What you have to do: Your response must be made up of each line in the data below that contains the string "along".

Stored data:
+--

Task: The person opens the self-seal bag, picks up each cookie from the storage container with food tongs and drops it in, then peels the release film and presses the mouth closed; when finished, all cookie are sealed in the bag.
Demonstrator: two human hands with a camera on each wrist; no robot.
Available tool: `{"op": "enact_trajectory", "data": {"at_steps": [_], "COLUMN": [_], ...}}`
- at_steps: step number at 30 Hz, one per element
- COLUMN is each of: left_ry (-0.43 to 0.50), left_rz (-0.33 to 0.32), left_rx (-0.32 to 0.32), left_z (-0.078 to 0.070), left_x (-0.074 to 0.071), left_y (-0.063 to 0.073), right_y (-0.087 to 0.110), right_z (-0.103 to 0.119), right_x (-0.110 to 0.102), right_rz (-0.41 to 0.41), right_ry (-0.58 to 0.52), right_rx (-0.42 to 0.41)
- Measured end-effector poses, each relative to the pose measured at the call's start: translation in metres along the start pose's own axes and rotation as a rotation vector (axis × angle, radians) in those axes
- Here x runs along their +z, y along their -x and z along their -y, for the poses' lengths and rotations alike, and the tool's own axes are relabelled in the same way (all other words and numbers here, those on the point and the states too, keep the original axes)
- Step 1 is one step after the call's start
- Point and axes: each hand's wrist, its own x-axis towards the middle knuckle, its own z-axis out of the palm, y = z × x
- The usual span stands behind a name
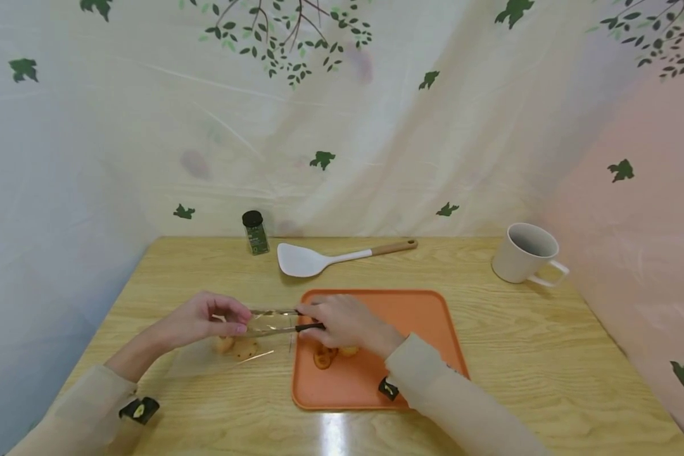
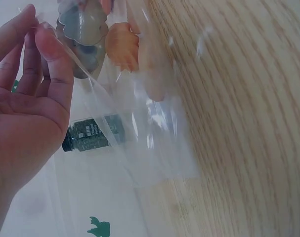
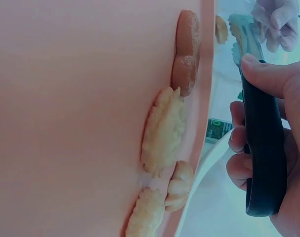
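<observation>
My left hand pinches the mouth of a clear plastic bag between thumb and fingertips. My right hand grips the black handles of metal tongs. The scalloped tong heads reach to the bag mouth, just by the left fingers. In the left wrist view a golden-brown pastry shows beside them through the plastic; whether the tongs hold anything I cannot tell. Small baked pieces appear at the bag. Under the right hand, several pastries lie on the orange tray.
Behind the tray lies a white turner with a wooden handle. A black-capped spice jar stands at the table's back left. At the back right is a pale mug. A leaf-patterned curtain hangs behind the wooden table.
</observation>
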Motion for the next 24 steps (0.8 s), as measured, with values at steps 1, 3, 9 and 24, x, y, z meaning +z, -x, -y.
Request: {"op": "enact_trajectory", "data": {"at_steps": [1,3,9,24], "left_ry": [0.000,0.002,0.010,0.014], "left_rz": [-0.001,-0.002,-0.002,0.005], "left_rx": [0.000,-0.002,-0.009,0.000], "left_z": [0.000,0.000,0.000,-0.002], "left_x": [0.000,0.000,0.000,-0.002], "left_y": [0.000,0.000,0.000,0.002], "right_y": [0.000,0.001,0.002,0.019], "right_z": [0.000,0.000,0.000,-0.004], "right_x": [0.000,-0.002,-0.006,-0.014], "right_rz": [-0.002,-0.010,-0.017,0.038], "right_ry": [-0.002,-0.012,-0.034,-0.088], "right_rx": [0.001,0.001,-0.001,-0.018]}}
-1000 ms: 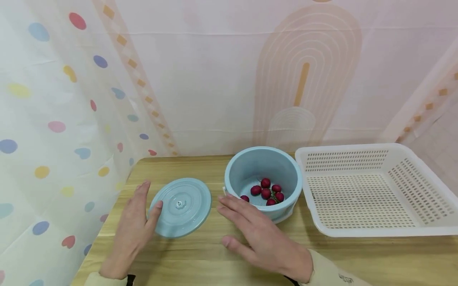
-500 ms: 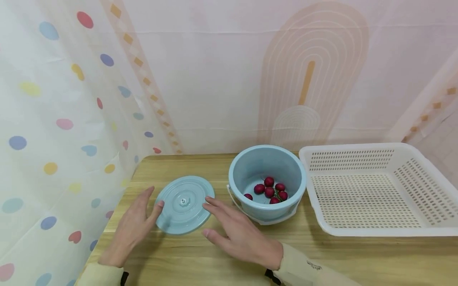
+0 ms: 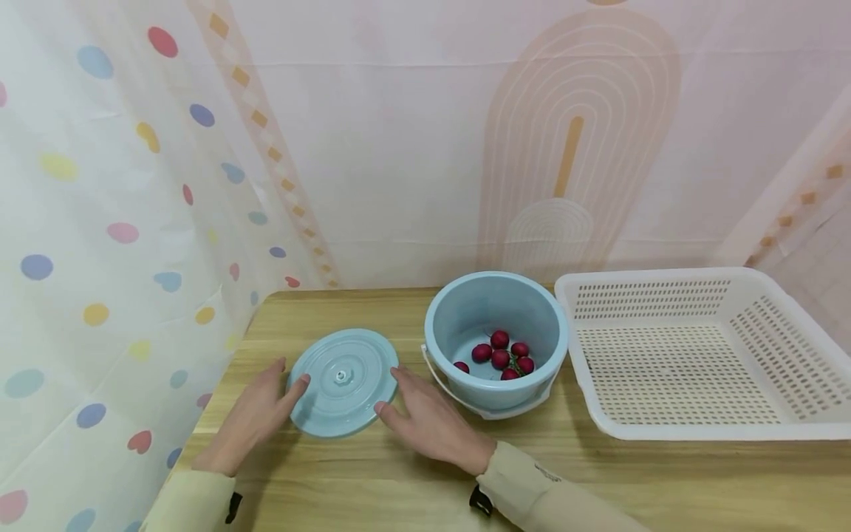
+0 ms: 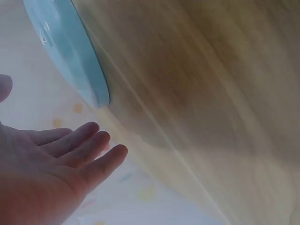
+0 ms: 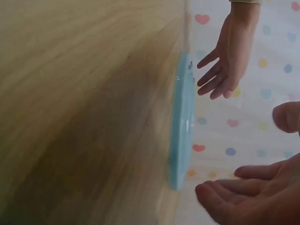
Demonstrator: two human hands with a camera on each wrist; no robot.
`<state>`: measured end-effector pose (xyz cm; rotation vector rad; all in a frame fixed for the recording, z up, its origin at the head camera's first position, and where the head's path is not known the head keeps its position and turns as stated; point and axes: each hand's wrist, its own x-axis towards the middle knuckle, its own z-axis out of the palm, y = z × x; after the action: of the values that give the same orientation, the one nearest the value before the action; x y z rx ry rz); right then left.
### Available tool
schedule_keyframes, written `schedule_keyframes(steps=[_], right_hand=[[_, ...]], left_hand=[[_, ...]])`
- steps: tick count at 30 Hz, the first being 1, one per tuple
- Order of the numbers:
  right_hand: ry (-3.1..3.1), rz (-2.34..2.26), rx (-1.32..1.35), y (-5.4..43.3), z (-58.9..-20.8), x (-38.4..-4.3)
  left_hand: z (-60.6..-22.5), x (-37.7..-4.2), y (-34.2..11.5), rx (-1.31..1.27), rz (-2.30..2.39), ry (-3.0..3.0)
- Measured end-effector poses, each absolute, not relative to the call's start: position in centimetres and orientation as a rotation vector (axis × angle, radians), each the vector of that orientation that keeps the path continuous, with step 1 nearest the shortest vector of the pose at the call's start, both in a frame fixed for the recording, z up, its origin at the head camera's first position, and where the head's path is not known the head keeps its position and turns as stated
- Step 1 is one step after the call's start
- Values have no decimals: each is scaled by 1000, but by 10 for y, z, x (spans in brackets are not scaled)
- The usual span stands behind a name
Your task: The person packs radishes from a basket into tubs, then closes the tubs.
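A round light-blue lid lies on the wooden table, a small knob at its centre. At its left edge is my left hand, fingers extended and thumb tip over the rim. My right hand is at the lid's right edge, its fingertips close to the rim. In the left wrist view the left hand is palm up with fingers spread beside the lid. The right wrist view shows the lid edge-on between the right hand and the left hand.
Right of the lid stands a light-blue bucket with its handle lowered and several dark red radish-like vegetables inside. A white perforated basket is beside it on the right. Behind the wooden table hangs a patterned curtain.
My right hand has moved left, away from the front of the bucket, to the lid's right edge. The left hand has stayed by the lid's left edge. The view has shifted slightly.
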<state>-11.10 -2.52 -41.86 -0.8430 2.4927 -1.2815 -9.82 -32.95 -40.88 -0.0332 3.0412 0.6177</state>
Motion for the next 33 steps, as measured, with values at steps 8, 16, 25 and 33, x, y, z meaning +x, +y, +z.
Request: schedule_keyframes(steps=[8, 16, 25, 33], right_hand=[[2509, -1288, -671, -35, -430, -118], [2549, -1300, -656, -47, -437, -126], [2570, -1390, -638, -56, -440, -127], [2551, -1455, -571, -57, -437, -123]], left_hand=[[-413, -108, -329, -57, 567, 3058], [-416, -113, -327, -137, 501, 2994], [-416, -114, -328, -144, 547, 2967], [-399, -110, -332, -323, 1118, 2677]])
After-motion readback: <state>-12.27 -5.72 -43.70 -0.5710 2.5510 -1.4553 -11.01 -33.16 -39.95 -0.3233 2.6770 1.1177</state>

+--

Answer section:
- Measured end-effector poses, each relative to the pose measured at the call's start: translation in metres along the start pose's own axes and rotation as a rotation vector (axis × angle, radians) in those axes
- Here x runs along their +z, y along their -x and z along their -y, for the poses' lengths and rotations alike, and the tool's own axes are relabelled in the same way (all other words and numbers here, those on the point and the states too, keep the original axes)

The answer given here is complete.